▸ **Goal of the exercise**: All of the data should be copied exactly, with the pictures left out.
[Exercise input — start]
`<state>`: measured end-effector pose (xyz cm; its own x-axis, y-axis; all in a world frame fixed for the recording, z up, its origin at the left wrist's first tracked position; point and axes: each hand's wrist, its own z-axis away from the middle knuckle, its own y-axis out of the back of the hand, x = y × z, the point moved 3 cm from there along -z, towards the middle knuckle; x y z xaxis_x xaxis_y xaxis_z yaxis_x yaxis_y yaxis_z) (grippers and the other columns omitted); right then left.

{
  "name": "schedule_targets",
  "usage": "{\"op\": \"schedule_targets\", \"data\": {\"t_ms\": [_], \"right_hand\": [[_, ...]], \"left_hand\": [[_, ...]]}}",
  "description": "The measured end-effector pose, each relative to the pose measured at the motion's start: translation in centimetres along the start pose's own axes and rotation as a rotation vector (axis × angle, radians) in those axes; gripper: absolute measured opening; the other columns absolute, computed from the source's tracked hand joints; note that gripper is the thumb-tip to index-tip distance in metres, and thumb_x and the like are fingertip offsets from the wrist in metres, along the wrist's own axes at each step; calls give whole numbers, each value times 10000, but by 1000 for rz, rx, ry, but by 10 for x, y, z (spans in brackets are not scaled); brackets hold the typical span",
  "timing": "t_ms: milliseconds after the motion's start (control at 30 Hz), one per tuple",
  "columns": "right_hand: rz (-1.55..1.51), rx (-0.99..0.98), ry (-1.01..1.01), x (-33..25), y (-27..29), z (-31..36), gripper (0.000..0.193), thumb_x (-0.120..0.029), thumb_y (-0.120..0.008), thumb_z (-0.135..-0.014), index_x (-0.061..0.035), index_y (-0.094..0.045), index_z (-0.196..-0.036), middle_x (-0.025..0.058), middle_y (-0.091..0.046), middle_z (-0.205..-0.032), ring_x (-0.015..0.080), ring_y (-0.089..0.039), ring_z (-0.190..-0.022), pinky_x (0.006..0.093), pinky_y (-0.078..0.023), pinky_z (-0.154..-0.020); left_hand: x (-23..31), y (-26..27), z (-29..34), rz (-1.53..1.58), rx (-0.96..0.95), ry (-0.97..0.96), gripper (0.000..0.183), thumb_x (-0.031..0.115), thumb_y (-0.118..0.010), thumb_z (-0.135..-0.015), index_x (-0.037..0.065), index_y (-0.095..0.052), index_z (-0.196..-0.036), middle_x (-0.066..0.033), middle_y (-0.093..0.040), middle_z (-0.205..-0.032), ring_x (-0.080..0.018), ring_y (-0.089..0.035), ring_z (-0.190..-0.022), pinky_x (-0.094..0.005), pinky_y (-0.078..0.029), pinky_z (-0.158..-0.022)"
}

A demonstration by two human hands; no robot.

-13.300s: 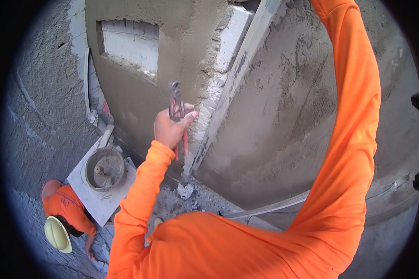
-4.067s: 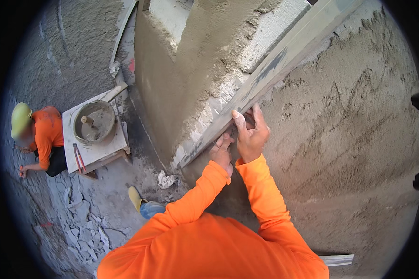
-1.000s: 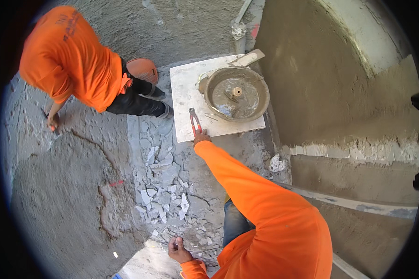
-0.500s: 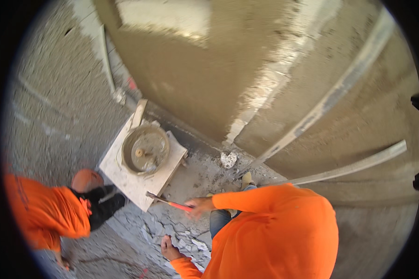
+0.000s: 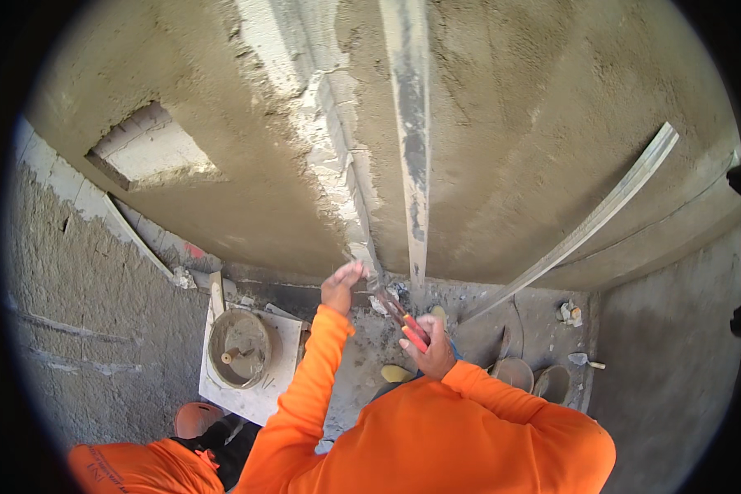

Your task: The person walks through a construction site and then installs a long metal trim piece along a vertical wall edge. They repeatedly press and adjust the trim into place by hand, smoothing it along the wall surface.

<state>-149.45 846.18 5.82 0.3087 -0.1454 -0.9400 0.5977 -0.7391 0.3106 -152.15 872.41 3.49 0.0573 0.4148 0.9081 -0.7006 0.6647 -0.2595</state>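
Observation:
My right hand is closed round the red and yellow grip of a hammer, whose head end points up toward the wall. My left hand is raised just left of the hammer, fingers pinched together. Whatever is between those fingertips is too small to make out. Both hands are in front of the lower end of a rough, pale vertical strip in the plastered wall. A long straight bar leans on the wall to the right of this strip.
At left, a round mortar tub stands on a pale board. Beside it bends a co-worker in an orange shirt, near an orange bucket. Another bar leans at right, above two buckets on the floor.
My view has swung right toward the wall. Both hands have moved up in front of the wall and closer together, the hammer now tilted upward in my right hand.

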Motion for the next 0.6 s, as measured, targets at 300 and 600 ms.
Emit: {"op": "schedule_targets", "data": {"t_ms": [300,600], "right_hand": [[-35,-112,-70,14,17,-40,353,-233,-799,-913,-40,-555,-1078,109,-612,-792,253,-602,-679,391,-498,-659],[-51,228,47,57,100,-122,362,-172,-814,-875,-74,-466,-874,83,-548,-657,271,-566,-562,381,-447,-551]], "left_hand": [[30,-105,-83,154,46,148,459,413,-771,-959,132,-705,-1315,73,-732,-1095,-24,-310,-537,-228,-251,-482],[12,-107,-123,158,328,103,279,228,-608,-1027,95,-691,-1258,-6,-727,-965,-109,-601,-713,-308,-484,-612]]}}
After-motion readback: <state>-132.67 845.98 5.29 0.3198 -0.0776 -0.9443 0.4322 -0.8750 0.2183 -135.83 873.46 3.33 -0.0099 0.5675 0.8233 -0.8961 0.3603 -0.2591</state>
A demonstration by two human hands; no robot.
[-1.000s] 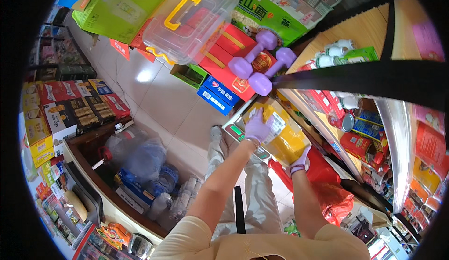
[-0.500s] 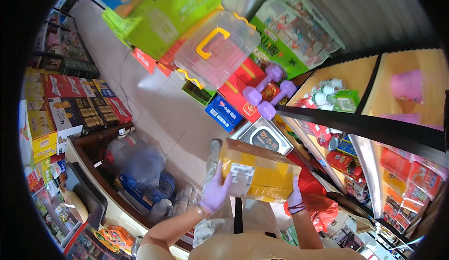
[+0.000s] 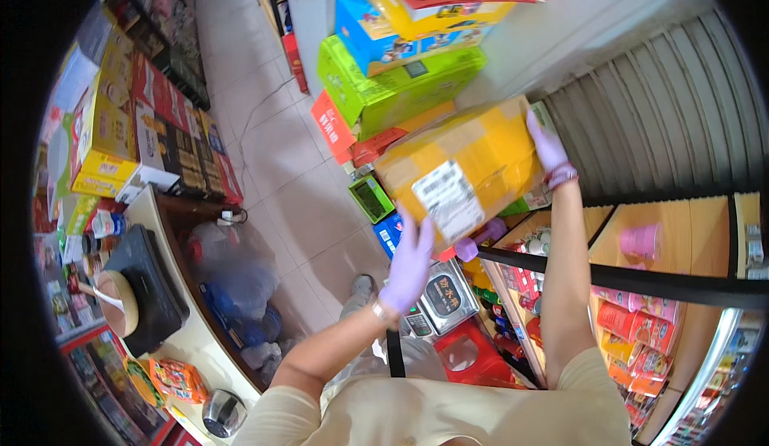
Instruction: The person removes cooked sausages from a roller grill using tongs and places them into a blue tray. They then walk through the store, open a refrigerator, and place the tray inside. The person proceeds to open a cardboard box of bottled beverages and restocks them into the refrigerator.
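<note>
A cardboard box [image 3: 497, 153] wrapped in yellow tape, with a white shipping label [image 3: 448, 197], is held out in front of me between both gloved hands. My left hand [image 3: 410, 266], in a purple glove, presses the box's near left corner below the label. At the opposite end, my right hand [image 3: 547, 143], gloved the same, grips the right side with my arm stretched out. Under and behind the box are a green carton [image 3: 392, 85] and an orange-red one [image 3: 331, 125]. Purple dumbbells [image 3: 485, 234] peek out beneath it, mostly hidden.
A metal scale [image 3: 446, 294] stands near my legs, beside a red stool [image 3: 473, 354]. Shelves with packaged food [image 3: 641, 326] run along the right. On the left are a counter [image 3: 212, 342] and stacked drink cartons [image 3: 160, 133]. A corrugated shutter [image 3: 657, 109] rises at far right.
Both hands have carried the box forward and up, away from my body, and tilted it. It now covers the clear lidded bin. My view has also shifted.
</note>
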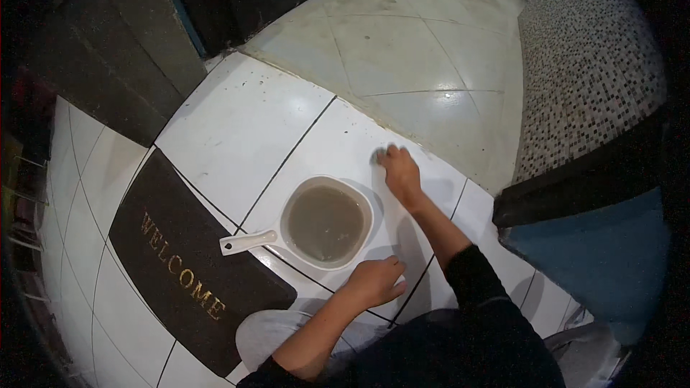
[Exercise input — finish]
▸ **Your solution**:
`<state>`: measured end-effector pose (xyz cm; its own x-axis, y-axis; all in a world frame fixed for the recording, z up, its origin at the left wrist's first tracked position; point and axes: each hand's wrist, its own z-axis away from the middle knuckle, its own y-axis out of the back of the hand, x = y × z, the point moved 3 cm from there along -z, towards the middle knuckle; x y z xaxis_x xaxis_y xaxis_z yaxis_x yaxis_y yaxis_z) (grippers and the other columns omitted); right then left.

{
  "name": "schedule_targets",
  "usage": "{\"op\": \"schedule_targets\", \"data\": {\"t_ms\": [_], \"right_hand\": [[_, ...]], \"left_hand\": [[_, ...]]}}",
  "description": "The measured end-effector pose, each relative to the pose measured at the motion's start: translation in centimetres along the start pose's own axes and rotation as a rotation vector (axis × angle, radians) in those axes; gripper: absolute measured opening; the other columns absolute, computed from the source's tracked hand joints; note that gripper is the thumb-tip to index-tip distance in metres, and thumb_x and the like are fingertip offsets from the wrist in metres, along the wrist's own axes at each step; calls give whole numbers, each value times 10000, but by 1000 for rz, rx, ry, but by 10 for x, y, z (spans in brackets are not scaled); brackets hold the typical span",
  "timing": "t_ms: milliseconds after the motion's start (control at 30 Hz), one per tuple",
  "columns": "right_hand: rz (-1.55..1.51), rx (-0.99..0.98), ry (-1.01..1.01), x (-33..25), y (-27..29), z (-31..36), gripper (0.000..0.193), thumb_x (-0.120..0.029), thumb_y (-0.120..0.008), thumb_z (-0.135..-0.014), index_x (-0.061..0.035), index_y (-0.094..0.045), index_z (-0.196..-0.036), middle_x (-0.025..0.058), middle_y (-0.091..0.046), middle_z (-0.205..-0.032), ring_x (-0.015..0.080), ring_y (-0.089..0.039), ring_z (-0.190..-0.022), pinky_x (0.006..0.093), pinky_y (-0.078..0.023), pinky_z (-0.154..-0.020); left_hand: x (-23..31), y (-26..27), z (-29..34), rz (-1.53..1.58), rx (-0.96..0.95), ry (-0.97..0.96), gripper (0.000..0.183), thumb_x (-0.031..0.115), thumb_y (-0.118..0.010), thumb_z (-0.135..-0.015), index_x (-0.037..0.065), index_y (-0.095..0.052), index_z (-0.196..-0.036), middle_x (-0.066..0.033), middle_y (-0.093..0.040), middle_z (-0.205..-0.032), ring_x (-0.080..0.018), ring_y (-0.089..0.035), ring_z (-0.190..-0.022), pinky_x (-0.094..0.005), pinky_y (-0.078..0.029), pinky_z (-0.158..-0.022)"
}

A demonstration by two human hands; no robot.

-13.300s: 
-4.067s: 
-1.000s: 
-0.500s: 
+0.000s: 

Your task: The person walks through a construction site and then installs a long metal trim piece along a vertical wall edge. They repeatedly press and adjust the trim into place by hand, smoothing it along the wall surface.

<state>-149.45 846.18 5.82 0.3087 -0.1454 -0.9400 0.5977 -0.7391 0.3106 -152.15 872.41 3.49 0.0573 0.4148 0.9081 -0.7006 0.6647 -0.2595</state>
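Observation:
My right hand is closed round the red and yellow grip of a hammer, whose head end points up toward the wall. My left hand is raised just left of the hammer, fingers pinched together. Whatever is between those fingertips is too small to make out. Both hands are in front of the lower end of a rough, pale vertical strip in the plastered wall. A long straight bar leans on the wall to the right of this strip.
At left, a round mortar tub stands on a pale board. Beside it bends a co-worker in an orange shirt, near an orange bucket. Another bar leans at right, above two buckets on the floor.
My view has swung right toward the wall. Both hands have moved up in front of the wall and closer together, the hammer now tilted upward in my right hand.
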
Motion for the next 0.6 s, as measured, targets at 300 and 600 ms.
Emit: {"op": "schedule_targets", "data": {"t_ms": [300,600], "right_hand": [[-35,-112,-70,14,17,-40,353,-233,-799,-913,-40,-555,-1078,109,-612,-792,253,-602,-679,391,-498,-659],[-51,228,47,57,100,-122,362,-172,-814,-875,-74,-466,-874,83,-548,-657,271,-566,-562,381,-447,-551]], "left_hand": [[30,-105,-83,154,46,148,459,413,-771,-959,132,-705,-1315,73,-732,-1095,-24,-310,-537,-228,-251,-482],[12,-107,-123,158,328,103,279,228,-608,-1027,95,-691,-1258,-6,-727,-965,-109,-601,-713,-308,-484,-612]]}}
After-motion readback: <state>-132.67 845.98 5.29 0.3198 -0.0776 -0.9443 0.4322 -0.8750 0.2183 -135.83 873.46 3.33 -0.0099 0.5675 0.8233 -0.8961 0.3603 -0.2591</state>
A demonstration by two human hands; no robot.
[-1.000s] 
[-0.500s] 
[+0.000s] 
Instruction: The person removes cooked sausages from a roller grill using tongs and places them into a blue tray. They then walk through the store, open a refrigerator, and place the tray inside. The person proceeds to open a cardboard box of bottled beverages and restocks them into the refrigerator.
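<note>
A cardboard box [image 3: 497, 153] wrapped in yellow tape, with a white shipping label [image 3: 448, 197], is held out in front of me between both gloved hands. My left hand [image 3: 410, 266], in a purple glove, presses the box's near left corner below the label. At the opposite end, my right hand [image 3: 547, 143], gloved the same, grips the right side with my arm stretched out. Under and behind the box are a green carton [image 3: 392, 85] and an orange-red one [image 3: 331, 125]. Purple dumbbells [image 3: 485, 234] peek out beneath it, mostly hidden.
A metal scale [image 3: 446, 294] stands near my legs, beside a red stool [image 3: 473, 354]. Shelves with packaged food [image 3: 641, 326] run along the right. On the left are a counter [image 3: 212, 342] and stacked drink cartons [image 3: 160, 133]. A corrugated shutter [image 3: 657, 109] rises at far right.
Both hands have carried the box forward and up, away from my body, and tilted it. It now covers the clear lidded bin. My view has also shifted.
</note>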

Nothing remains to be done, and the exercise is complete.